Invested capital, equity stake and valuation: how are they connected?

  • Investment / valuation [post-money] = Equity stake
  • Investment / equity stake = [post-money] Valuation; The equity stakeis usually the less flexible lever, while the investment amount has larger variation.

Equity boundariesat different stages

The averageequity stake, and thus the valuation – assuming same investment amount- ,varies based on the stage of the startup.

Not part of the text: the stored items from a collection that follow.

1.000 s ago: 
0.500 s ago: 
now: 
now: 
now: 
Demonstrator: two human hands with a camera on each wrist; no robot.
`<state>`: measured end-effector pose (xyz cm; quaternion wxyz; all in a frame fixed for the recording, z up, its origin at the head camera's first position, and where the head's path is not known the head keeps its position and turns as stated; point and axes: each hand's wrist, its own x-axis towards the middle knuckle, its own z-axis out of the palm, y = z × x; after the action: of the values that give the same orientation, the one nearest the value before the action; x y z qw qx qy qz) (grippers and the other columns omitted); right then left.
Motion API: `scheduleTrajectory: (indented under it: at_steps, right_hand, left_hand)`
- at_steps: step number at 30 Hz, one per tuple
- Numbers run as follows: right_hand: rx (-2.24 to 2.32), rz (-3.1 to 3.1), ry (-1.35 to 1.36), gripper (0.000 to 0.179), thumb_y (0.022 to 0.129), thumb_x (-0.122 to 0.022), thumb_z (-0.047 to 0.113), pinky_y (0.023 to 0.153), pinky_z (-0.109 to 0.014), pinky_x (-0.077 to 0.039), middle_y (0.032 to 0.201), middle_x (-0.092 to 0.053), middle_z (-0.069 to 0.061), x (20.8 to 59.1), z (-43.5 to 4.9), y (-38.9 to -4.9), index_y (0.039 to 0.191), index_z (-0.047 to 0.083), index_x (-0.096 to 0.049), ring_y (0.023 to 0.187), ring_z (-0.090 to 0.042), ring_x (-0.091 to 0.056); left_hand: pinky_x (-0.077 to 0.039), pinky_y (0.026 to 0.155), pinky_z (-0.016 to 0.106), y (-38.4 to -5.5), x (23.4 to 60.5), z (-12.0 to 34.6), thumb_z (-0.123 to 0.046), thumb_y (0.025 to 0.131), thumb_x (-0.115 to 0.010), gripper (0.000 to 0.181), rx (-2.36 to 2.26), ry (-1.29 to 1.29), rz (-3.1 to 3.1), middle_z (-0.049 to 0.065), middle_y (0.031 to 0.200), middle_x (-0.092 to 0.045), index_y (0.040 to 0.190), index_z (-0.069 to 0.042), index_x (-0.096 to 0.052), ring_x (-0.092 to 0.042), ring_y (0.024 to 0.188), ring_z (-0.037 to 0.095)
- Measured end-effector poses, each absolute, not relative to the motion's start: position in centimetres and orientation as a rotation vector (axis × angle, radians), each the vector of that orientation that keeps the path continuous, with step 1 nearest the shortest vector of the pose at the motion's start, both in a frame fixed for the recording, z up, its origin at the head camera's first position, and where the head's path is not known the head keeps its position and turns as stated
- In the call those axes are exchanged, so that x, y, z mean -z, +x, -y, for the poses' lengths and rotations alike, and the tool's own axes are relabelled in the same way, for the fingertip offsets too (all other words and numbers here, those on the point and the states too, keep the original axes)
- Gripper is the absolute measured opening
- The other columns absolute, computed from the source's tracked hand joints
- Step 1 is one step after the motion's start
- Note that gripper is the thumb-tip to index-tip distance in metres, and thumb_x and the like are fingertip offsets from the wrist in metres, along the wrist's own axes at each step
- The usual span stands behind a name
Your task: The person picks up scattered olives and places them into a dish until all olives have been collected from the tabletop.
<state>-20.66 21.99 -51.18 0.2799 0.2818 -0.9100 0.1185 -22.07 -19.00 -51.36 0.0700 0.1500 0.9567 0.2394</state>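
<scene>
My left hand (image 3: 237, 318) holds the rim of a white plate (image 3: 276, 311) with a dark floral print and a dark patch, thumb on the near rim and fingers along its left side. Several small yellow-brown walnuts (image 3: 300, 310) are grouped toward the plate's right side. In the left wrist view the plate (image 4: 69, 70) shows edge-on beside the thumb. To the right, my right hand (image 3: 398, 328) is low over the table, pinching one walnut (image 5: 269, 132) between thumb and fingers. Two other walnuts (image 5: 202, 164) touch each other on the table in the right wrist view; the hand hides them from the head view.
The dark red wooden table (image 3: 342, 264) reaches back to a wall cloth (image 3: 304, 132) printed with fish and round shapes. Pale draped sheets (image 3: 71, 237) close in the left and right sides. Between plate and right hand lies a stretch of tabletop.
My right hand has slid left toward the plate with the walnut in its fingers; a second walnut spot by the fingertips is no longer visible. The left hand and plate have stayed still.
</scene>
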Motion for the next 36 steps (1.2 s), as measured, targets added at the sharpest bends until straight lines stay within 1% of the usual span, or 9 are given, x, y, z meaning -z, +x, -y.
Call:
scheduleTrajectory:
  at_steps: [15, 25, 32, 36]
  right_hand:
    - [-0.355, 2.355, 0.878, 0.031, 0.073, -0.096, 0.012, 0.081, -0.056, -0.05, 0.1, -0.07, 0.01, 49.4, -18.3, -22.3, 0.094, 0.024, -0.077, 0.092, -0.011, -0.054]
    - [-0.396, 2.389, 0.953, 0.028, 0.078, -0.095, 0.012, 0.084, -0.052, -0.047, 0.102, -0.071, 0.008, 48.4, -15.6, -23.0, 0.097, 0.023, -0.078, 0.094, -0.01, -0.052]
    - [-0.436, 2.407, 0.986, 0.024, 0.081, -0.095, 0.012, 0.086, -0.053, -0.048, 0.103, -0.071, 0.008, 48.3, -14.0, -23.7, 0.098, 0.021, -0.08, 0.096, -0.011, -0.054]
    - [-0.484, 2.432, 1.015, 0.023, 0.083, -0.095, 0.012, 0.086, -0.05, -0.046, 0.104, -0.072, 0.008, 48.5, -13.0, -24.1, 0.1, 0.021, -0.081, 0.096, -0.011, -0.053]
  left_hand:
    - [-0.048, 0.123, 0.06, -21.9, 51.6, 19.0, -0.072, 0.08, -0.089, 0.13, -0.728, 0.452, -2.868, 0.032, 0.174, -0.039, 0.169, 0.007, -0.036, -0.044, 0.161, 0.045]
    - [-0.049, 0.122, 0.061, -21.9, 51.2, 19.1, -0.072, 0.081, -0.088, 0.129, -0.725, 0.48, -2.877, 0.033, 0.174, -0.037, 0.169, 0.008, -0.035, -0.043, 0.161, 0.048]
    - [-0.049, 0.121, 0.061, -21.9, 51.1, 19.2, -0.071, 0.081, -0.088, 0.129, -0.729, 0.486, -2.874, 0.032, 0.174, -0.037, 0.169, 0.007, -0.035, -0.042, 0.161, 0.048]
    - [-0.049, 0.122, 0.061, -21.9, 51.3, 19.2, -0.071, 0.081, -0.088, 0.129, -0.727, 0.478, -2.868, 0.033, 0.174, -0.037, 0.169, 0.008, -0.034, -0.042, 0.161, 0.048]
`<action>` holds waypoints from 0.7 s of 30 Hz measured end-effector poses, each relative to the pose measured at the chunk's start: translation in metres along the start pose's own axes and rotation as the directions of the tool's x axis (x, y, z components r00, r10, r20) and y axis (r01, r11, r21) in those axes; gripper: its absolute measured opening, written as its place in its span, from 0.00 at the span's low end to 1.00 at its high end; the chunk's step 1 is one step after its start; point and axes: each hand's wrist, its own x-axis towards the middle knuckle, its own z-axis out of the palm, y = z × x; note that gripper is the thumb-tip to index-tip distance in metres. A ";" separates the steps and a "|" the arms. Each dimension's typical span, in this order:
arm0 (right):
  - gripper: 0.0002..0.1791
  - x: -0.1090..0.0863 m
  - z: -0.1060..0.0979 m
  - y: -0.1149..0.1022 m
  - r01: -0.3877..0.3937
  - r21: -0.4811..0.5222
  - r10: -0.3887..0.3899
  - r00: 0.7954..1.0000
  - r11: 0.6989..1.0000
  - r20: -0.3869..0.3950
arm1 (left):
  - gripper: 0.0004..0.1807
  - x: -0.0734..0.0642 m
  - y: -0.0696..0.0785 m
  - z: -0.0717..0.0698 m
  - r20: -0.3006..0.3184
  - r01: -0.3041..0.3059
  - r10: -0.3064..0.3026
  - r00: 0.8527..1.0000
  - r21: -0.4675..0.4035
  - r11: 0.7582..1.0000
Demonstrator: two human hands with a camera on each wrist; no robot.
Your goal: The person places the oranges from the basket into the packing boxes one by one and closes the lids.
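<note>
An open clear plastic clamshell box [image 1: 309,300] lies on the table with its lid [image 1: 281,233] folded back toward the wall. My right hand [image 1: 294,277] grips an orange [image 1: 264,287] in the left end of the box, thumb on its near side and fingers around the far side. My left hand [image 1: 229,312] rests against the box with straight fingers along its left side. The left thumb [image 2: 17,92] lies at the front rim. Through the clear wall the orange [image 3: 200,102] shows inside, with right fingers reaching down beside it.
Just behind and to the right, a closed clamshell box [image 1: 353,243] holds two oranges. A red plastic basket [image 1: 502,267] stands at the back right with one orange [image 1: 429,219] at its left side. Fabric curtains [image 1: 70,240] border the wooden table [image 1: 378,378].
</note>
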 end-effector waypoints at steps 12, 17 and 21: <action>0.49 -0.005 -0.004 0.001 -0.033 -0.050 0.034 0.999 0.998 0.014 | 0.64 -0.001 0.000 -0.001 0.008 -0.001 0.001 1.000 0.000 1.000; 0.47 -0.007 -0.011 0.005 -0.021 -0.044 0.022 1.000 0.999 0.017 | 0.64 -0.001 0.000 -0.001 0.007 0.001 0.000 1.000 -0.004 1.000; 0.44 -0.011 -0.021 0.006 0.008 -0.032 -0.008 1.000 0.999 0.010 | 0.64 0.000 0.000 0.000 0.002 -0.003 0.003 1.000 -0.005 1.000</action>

1 | Introduction of a co-founder at early stages

This is the first talk about equity stake and valuation. It usually happens a few months after the constitution of the startup. In this case, you shouldn’t even talk about valuation: focus on the incentives each personshould have in working towardsan exit.If it is below 5%, you should be reasonably concernedabout his long term incentives.

Range:5% – same amount of other founders.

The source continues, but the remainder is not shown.